Se la politica italiana ha bisogno di leader

La politica non è una playstation, dove basta premere un tasto per ottenere ciò che si desidera. Non possiede tasti che basta schiacciare, per andare indietro o avanti. La politica non funziona così. Ci vuole qualcuno e qualcosa che la conosca e che la faccia funzionare. Si chiama leadership. La leadership si potrebbe giustamente definire una necessità, addirittura un obbligo, in modo particolare nella “polis” che presuppone bensì la democratica e libera partecipazione nelle scelte, ma ha bisogno di colui o coloro che traducano le scelte in decisioni e in fatti. In mancanza di tali requisiti non solo le decisioni ritardano, ma dei fatti concreti l’attesa è vana, riempita da infinite discussioni su argomenti che già gli antichi ma sempre attuali pensatori liberali liquidavano come “sesso degli angeli”.

La brutale aggressione e la durata del Covid al corpo sociale del Paese hanno imposto gli obblighi di scelte rapide ma sempre con uno sguardo lungo e di decisioni immediate ma sempre senza perdite di tempo in disquisizioni. Gli esempi, al contrario, di questi requisiti sono numerosi nella nostrana politica e quello più vicino riguarda il da farsi e il contarsi per il cenone del Natale prossimo venturo, del quale si sono sprecate le proposte più eterogenee toccando una tastiera – compresa quella sempre scattante a Palazzo Chigi – su cui si sprecavano le solite giaculatorie di sì, no, forse, parliamone, sentiamo le regioni, non tralasciamo la spiritualità della festa e così via, trasformando il numero dei partecipanti al cenone in un affare di Stato. E che dire delle vacanze sugli sci se non che questo sport invernale ha risvegliato nei decisori una gara, è proprio il caso di dirlo, di discesa libera. O meglio: a ostacoli, a stop and go, con gli inesausti tentennamenti dei quali è il re, indiscusso, Giuseppe Conte. Eppure, bastava una occhiata agli interventi sia di Emmanuel Macron che di Angela Merkel per imparare, per trarre una indicazione, un esempio. Il leader francese, che dà solennità ai suoi messaggi televisivi riducendone il numero, a differenza di un Conte bulimico di videoapparizioni, ha espresso pensiero e decisioni evitando giri di parole e implorazioni alla educazione dei suoi cittadini.
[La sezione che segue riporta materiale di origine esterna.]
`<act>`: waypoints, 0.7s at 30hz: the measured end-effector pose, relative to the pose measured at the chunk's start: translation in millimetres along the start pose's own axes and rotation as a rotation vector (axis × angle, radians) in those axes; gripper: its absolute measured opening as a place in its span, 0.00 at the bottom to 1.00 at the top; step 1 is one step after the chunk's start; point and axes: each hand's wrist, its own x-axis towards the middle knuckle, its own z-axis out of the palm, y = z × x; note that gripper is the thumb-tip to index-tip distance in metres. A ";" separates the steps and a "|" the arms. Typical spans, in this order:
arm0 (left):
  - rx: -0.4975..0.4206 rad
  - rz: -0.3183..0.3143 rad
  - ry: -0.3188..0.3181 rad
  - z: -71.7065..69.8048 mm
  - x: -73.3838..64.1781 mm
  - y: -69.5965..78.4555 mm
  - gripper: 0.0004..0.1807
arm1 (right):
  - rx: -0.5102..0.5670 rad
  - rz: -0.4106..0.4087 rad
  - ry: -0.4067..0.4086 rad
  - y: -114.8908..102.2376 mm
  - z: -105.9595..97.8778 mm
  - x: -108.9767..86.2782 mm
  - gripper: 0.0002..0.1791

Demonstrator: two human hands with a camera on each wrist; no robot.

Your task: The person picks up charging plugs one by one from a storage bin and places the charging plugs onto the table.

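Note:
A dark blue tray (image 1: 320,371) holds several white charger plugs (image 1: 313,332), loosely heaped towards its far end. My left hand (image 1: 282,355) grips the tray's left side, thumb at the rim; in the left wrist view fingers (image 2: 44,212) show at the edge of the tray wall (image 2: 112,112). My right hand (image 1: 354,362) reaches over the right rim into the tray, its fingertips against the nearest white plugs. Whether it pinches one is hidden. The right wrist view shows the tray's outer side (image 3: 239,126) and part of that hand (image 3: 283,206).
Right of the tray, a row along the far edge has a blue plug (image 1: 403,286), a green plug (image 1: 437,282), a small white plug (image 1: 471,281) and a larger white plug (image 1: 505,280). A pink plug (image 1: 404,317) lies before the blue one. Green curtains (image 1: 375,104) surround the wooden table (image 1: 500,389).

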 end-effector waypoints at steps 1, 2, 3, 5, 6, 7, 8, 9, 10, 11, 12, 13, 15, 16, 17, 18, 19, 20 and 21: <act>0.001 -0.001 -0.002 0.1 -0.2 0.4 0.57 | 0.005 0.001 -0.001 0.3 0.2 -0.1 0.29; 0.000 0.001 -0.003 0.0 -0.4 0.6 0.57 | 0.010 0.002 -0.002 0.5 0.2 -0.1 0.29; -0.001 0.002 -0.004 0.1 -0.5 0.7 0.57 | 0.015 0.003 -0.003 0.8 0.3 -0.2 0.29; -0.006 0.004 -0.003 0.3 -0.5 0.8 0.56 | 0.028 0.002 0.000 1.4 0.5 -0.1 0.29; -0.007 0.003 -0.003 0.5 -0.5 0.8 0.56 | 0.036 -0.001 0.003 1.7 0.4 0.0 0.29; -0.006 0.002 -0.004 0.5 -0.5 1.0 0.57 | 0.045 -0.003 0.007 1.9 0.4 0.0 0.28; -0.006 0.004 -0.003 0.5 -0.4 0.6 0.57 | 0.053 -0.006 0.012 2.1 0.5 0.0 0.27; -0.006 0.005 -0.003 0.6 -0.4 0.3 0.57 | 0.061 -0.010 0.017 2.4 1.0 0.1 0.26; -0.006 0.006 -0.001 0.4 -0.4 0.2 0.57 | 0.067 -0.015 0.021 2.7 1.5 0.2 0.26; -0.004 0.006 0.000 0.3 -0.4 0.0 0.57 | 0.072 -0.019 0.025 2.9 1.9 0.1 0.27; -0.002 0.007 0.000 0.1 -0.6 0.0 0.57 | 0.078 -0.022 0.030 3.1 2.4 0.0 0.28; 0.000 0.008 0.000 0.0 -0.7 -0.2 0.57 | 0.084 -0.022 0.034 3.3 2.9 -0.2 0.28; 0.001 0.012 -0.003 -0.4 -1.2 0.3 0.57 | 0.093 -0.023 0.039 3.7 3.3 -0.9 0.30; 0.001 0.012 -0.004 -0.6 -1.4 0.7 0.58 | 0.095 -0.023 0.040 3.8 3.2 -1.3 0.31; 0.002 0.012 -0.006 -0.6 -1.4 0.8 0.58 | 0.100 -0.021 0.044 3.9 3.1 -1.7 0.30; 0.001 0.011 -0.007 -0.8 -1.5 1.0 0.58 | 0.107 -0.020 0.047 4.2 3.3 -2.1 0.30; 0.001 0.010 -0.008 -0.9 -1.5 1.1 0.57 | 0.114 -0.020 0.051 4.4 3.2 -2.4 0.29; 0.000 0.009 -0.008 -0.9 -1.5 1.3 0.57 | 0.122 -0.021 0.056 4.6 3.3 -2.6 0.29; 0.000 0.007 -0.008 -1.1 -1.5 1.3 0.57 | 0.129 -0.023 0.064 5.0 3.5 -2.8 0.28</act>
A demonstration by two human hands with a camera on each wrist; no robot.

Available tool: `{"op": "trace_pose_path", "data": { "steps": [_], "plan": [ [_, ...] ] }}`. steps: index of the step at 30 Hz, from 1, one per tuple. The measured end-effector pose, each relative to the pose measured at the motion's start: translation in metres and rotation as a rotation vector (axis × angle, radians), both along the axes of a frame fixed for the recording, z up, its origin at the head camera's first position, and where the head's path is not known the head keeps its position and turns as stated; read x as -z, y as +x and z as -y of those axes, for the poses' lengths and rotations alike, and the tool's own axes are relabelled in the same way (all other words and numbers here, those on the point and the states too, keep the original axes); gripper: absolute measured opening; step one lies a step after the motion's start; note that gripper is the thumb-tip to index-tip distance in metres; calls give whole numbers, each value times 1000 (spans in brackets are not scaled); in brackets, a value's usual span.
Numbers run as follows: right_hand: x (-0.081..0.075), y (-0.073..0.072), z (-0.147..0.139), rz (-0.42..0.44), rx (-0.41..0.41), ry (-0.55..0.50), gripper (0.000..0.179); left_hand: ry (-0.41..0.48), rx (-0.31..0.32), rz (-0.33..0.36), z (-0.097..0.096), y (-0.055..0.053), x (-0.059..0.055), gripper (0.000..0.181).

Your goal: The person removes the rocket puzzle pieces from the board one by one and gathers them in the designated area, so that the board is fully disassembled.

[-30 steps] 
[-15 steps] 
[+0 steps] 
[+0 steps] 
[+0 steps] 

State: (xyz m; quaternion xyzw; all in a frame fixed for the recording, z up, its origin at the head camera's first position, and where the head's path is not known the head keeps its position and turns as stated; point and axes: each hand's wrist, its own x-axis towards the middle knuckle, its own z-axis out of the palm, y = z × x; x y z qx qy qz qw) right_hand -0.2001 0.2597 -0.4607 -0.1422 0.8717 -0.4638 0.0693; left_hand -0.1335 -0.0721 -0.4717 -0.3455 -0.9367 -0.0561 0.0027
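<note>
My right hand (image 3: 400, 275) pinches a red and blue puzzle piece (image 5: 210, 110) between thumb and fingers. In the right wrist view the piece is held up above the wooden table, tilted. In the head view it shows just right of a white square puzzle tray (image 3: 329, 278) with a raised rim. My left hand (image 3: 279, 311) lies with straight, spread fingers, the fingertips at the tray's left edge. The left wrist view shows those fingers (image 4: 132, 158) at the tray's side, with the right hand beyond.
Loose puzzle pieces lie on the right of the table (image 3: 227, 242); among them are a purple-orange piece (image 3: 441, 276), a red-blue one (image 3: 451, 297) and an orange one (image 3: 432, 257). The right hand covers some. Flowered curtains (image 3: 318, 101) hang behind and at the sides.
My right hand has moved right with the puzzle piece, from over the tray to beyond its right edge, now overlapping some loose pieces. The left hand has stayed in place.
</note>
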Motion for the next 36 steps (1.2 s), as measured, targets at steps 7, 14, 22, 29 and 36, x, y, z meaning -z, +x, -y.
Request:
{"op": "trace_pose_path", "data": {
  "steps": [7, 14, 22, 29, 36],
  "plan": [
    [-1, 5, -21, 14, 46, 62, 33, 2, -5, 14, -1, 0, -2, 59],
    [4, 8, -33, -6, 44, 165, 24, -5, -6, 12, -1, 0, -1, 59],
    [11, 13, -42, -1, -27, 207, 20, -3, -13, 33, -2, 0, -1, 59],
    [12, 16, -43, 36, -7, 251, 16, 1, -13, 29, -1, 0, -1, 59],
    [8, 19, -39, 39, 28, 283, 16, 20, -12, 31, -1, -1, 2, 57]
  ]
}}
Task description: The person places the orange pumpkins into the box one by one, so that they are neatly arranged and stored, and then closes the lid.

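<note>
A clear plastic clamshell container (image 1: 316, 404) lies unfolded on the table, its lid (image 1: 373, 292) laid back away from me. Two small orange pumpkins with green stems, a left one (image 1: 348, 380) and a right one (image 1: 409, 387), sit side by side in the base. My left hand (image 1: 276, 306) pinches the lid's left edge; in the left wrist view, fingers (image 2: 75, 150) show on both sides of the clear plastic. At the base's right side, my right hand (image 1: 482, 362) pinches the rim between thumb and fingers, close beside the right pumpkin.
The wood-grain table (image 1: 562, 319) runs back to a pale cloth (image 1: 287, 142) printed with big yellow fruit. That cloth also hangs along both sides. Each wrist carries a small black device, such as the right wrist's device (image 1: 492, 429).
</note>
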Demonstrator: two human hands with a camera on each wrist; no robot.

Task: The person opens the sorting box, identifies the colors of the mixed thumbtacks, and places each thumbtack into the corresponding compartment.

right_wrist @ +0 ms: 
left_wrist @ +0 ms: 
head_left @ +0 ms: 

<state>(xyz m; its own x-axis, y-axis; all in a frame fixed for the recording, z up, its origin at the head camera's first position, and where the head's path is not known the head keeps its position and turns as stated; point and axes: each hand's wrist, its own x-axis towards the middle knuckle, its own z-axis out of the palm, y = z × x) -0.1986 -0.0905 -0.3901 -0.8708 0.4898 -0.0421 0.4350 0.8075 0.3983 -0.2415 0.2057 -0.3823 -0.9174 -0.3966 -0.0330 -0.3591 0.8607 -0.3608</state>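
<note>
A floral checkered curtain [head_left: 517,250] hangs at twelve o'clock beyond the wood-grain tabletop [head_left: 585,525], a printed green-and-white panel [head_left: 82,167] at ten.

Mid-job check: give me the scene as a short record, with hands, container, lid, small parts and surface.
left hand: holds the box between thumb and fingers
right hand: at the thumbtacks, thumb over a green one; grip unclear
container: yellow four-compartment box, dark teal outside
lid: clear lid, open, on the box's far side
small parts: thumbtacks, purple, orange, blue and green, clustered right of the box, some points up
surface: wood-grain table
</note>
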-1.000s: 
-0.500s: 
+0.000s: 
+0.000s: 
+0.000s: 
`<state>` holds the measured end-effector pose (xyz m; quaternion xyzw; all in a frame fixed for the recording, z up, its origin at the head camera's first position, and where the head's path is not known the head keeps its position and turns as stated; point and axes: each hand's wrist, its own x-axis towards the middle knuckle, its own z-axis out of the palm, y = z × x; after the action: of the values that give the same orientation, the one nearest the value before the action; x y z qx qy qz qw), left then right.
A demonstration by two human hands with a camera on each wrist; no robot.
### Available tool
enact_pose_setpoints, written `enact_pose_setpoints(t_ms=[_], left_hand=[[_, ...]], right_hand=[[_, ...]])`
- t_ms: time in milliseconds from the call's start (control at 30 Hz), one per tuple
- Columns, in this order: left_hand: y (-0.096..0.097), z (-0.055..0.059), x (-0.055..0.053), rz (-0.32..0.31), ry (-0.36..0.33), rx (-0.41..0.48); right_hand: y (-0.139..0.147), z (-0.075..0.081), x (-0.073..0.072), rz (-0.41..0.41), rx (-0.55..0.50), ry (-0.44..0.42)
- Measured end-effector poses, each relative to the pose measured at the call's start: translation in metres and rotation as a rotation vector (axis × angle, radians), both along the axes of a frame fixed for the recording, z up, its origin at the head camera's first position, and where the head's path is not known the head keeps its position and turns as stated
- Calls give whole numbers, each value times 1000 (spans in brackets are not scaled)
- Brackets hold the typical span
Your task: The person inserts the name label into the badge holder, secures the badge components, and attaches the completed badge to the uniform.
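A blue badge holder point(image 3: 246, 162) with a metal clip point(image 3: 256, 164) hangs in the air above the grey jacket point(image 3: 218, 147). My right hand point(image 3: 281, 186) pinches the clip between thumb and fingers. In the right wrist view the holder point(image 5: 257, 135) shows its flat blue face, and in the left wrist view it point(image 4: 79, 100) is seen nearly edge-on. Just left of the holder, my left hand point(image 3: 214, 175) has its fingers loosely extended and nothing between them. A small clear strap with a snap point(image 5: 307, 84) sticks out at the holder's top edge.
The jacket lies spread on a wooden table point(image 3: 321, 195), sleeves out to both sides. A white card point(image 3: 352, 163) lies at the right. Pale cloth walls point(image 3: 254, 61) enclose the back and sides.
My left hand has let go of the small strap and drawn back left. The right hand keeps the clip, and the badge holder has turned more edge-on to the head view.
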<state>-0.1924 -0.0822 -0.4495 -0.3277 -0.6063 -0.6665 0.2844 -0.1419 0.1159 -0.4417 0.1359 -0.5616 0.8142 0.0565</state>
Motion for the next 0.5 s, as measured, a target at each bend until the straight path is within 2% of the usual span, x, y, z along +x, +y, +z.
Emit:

La leader tedesca Angela Merkel ha, dal canto suo, esternato le decisioni del suo Governo indicando numeri, date, divieti con lo stile di una mater familias, con la classica serietà che aborre qualsiasi tono populistico e che fa della necessità dell’obbedienza, non un obbligo coartante la volontà del singolo, ma la presa d’atto di una scelta da condividere con tutti.

I due esempi si rivolgono a protagonisti di primo piano, governanti di Paesi immersi, come il nostro, in un dramma che non è solo europeo ma mondiale e che in quanto tale esige da chi ha responsabilità di guida – il termine leader significa appunto guida e capo – la consapevolezza di un compito da eseguire per il bene comune, evitando giaculatorie e incertezze. E dunque, perché lamentarsi se la Merkel e Macron sono i punti di riferimento, il duo che conta, che decide anche per gli altri Paesi, che indica la strada da seguire nel nostro Continente. Sono due leader indiscussi, a livello internazionale. Piaccia o non piaccia, questa è la verità. Dire che il nostro è un Paese che avrebbe bisogno di leader, soprattutto al Governo, è un’altra verità. In fondo, l’ultimo che ci è rimasto, con i suoi alti e bassi, errori, ritardi e contraddizioni, è Silvio Berlusconi. Volenti o nolenti, è una verità.